• _AVAILABLE DATA_
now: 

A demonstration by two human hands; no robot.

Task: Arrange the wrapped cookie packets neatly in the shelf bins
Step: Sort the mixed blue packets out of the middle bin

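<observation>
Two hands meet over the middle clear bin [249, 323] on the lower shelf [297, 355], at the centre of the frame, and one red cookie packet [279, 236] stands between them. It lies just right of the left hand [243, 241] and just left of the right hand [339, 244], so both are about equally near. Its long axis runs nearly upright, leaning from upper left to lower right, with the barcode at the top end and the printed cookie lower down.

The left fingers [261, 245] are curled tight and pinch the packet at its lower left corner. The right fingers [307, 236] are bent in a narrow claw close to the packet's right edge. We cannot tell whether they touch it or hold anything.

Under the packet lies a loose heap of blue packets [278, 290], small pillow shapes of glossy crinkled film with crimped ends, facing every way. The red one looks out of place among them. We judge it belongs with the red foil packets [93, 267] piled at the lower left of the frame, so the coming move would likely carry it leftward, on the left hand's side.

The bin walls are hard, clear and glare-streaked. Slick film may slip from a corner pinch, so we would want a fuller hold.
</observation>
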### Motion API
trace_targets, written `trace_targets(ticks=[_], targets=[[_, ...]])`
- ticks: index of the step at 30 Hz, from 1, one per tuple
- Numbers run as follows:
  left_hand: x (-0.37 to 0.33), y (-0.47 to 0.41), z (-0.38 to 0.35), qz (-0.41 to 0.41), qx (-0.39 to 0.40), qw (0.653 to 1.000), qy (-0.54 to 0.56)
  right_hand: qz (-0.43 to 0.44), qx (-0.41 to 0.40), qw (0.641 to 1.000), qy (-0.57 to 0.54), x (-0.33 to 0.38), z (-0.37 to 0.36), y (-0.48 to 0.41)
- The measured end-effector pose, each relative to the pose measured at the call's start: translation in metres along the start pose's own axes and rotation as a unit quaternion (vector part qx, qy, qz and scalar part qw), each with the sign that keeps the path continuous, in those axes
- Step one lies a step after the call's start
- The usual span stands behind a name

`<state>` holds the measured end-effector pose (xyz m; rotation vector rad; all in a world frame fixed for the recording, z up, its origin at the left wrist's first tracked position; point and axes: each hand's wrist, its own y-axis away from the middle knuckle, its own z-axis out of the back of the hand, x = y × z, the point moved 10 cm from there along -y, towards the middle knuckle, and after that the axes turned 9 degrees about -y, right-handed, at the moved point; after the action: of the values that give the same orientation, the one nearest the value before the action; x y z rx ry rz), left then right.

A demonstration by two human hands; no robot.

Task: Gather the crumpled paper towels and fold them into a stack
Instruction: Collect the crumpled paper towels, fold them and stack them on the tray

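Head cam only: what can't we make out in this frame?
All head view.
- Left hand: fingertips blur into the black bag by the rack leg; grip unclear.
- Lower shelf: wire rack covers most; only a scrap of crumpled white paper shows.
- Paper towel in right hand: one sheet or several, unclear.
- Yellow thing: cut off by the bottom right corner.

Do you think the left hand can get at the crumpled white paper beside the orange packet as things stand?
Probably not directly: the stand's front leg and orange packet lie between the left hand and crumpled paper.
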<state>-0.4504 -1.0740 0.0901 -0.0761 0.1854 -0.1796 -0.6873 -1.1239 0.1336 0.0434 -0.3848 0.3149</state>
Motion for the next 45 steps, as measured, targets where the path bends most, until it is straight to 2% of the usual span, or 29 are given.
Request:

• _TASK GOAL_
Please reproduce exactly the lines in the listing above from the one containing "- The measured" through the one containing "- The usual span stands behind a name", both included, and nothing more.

• _WRITTEN REPLY_
- The measured end-effector pose, each relative to the pose measured at the call's start: translation in metres along the start pose's own axes and rotation as a unit quaternion (vector part qx, qy, qz and scalar part qw), each with the sign that keeps the path continuous, in those axes
- Step one lies a step after the call's start
- The usual span stands behind a name

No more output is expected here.